Frederick Richard Leach (1837–1904) was an English master decorator, mural and stained glass painter based in Cambridge. He worked with the architects George Frederick Bodley and George Gilbert Scott Junior, the designer William Morris and the church craftsman Charles Eamer Kempe on many Victorian Gothic revival churches, Cambridge college interiors and church restorations.

==Biography==
Leach was born in Cambridge, where his father, Richard Hopkins Leach was an artist and craftsman. It is uncertain how he was educated, although he clearly was highly literate and erudite, with a good knowledge of art and literature. At 17 he resolved to use his talents for God. A sincere member of the Church of England, his personal beliefs tended towards low church Anglicanism. His preferred place of worship was Christ Church, Cambridge, an early Victorian structure, where he made the east window, but he worked on many high church (or Anglo-Catholic) commissions, thinking that this was for the glory of God, employing the maxim 'to work is to pray'.

In 1862 he bought a premises in City Road, Cambridge, which became both his home and the headquarters of his business as an artist-craftsman. As his trade expanded he established a showroom in St Mary's Passage, on the west side of Market Hill in Cambridge.

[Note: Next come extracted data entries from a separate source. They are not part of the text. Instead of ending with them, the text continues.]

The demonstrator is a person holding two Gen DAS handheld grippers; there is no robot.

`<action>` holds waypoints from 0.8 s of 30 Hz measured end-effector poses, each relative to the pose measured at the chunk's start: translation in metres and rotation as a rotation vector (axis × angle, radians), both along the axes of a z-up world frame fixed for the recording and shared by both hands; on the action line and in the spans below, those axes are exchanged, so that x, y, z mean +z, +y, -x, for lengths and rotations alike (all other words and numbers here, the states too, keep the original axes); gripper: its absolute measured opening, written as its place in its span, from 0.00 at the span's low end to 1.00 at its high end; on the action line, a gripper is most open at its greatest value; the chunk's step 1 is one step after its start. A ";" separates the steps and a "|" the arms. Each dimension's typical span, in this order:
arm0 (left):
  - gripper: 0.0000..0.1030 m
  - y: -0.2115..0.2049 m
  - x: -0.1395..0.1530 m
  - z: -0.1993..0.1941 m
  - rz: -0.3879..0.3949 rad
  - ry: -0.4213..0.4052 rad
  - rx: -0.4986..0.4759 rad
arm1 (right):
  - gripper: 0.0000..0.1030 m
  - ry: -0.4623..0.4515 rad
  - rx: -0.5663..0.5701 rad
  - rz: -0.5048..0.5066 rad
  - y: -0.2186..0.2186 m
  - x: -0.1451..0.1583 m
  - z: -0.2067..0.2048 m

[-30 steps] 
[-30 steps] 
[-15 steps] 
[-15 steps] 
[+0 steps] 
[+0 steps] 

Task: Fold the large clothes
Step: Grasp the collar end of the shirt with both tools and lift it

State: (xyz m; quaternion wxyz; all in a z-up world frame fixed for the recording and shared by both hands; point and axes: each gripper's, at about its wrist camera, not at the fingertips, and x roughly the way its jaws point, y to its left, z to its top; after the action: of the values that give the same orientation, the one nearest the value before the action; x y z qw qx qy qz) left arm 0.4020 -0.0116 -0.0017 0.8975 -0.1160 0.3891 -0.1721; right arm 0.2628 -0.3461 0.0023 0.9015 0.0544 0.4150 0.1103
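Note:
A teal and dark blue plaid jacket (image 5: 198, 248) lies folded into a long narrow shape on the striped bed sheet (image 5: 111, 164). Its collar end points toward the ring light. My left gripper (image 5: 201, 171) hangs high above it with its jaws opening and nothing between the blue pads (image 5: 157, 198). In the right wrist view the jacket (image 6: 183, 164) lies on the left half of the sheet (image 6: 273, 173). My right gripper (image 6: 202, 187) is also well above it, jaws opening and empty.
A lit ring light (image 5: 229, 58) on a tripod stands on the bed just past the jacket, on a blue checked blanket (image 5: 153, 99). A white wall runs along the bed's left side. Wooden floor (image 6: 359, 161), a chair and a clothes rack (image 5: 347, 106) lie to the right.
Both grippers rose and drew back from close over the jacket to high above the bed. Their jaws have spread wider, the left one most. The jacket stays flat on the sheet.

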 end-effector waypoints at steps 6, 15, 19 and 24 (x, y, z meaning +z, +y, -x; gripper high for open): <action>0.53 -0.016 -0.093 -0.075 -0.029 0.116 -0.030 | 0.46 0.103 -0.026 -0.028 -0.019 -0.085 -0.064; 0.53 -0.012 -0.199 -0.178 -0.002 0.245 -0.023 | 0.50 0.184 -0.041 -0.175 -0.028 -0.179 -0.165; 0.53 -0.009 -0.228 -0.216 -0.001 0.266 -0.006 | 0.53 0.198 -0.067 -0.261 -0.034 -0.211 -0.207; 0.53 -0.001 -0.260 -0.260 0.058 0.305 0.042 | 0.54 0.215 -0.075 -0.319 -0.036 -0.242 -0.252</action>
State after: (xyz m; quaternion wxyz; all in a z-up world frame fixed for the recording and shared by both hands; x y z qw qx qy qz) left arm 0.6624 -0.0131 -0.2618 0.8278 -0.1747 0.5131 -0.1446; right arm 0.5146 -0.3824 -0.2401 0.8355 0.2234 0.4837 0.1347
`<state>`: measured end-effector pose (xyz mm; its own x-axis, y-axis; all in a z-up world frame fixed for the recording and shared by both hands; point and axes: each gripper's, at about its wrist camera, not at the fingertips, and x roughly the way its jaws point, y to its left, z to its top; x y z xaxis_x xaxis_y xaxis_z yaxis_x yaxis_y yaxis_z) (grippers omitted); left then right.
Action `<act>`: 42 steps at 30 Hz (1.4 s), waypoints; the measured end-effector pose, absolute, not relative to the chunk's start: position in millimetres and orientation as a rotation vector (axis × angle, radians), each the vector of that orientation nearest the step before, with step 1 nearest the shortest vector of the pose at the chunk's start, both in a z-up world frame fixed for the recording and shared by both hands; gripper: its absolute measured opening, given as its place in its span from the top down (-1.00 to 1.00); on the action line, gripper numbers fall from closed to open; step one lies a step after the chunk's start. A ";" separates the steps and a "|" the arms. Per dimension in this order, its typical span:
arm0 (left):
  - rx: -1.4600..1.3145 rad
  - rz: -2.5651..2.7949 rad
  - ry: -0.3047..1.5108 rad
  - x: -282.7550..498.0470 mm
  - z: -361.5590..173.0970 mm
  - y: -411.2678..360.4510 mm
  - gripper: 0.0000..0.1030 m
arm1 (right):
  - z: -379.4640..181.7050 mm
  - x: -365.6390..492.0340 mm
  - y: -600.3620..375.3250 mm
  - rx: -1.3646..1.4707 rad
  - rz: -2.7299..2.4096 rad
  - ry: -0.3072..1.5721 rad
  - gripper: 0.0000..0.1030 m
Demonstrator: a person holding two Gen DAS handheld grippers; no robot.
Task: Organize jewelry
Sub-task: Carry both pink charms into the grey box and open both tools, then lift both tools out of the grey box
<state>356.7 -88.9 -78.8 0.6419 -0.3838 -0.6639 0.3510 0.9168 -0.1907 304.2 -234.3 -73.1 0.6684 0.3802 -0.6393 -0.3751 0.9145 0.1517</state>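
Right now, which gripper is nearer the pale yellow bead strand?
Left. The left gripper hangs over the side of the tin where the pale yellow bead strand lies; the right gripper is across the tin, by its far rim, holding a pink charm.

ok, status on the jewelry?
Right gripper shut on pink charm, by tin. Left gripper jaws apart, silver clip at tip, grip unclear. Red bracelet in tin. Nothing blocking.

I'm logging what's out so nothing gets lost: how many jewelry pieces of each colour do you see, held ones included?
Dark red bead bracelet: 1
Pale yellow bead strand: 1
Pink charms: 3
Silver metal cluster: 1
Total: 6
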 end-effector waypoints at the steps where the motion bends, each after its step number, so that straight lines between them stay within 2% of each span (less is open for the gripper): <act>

Leach emerged as a nationally known artist-craftsman in 1866, when he worked with Bodley and Kempe on the decoration of St John the Baptist's church at Tuebrook in Liverpool and with William Morris on the ceiling decorations of the chapel of Jesus College, Cambridge. Subsequent collaborations with Bodley included the roof and organ loft of St Botolph's Church, Cambridge, the interior decoration of St Salvador's Church, Dundee and the decoration of the dining hall in Queens' College, Cambridge. He was responsible for much of the decorations of the walls and ceilings of All Saints, Cambridge, one of Bodley's most significant works. He also carried out Morris's redesign for the roof of the Oxford Union in 1875

Frederick Leach was a close friend of Charles Eamer Kempe, doing much to help Kempe start as a stained glass craftsman, although their relationship seems to have cooled after 1872.

In 1866 Leach was contracted by William Beaumont to paint the organ pipes and front during the restoration of St Michael's, Cambridge, and, after Beaumont's death, by George Gilbert Scott Junior for the reredos over a two-year period from 1872 to 1874 at a fee of £203-16-2. In 1874, Leach painted the roof, without payment, as a thanks offering to God.

Frederick Leach's most significant original commission was probably the interior decoration of St Clement's Church, Cambridge. Here he was responsible for the entire interior decoration, which included some elaborate wall paintings that he personally devised and executed. Much of this has been lost, apart from the rood beam, and an impressively large painting on the east wall of the chancel showing Jesus as the divine head and great high priest of the church, surrounded by biblical figures and saints.

Other Cambridgeshire commissions included the windows of St Peter's, Barton. Leach painted the sundial of Queens' College Cambridge in 1864 and his firm was to repaint it in 1911.

In 1880 he received a prestige commission to work on the interior of St James's Palace in London, although it is uncertain how much of his work might have survived.

Frederick Leach married Mary Ann Goodenough in 1864: they had four sons who grew to adulthood: Barnett (1864–1949), Frederick (1869–1948), Walter (1870–1934) and Charles (1875–1961). While Charles emigrated to Canada, his three older sons went into business with him: thus his company name was changed to 'F. R. Leach and Sons'. In 1893 Frederick moved from City Road to a new 'arts and crafts' style house, 'St George's' in De Freville Avenue in Chesterton, a village on the north side of Cambridge. He died on 18 December 1904 and was buried in the churchyard of St Andrew's Church, Chesterton.

Frederick's three older sons, Barnett, Frederick and Charles continued the family business as artist-craftsmen, but financial difficulties led to the company being placed into liquidation in 1916. After this the brothers pursued separate careers.

==David Parr House==

David Parr, an employee of F. R. Leach and sons, decorated the interior of his house in an elaborate neo-Gothic style. The house, 186 Gwydir Street, Cambridge, opened to the public in May 2019 and became a Grade II* listed building in 2020. At the same time, the Leach's showroom at 3 St Mary's Passage was listed Grade II.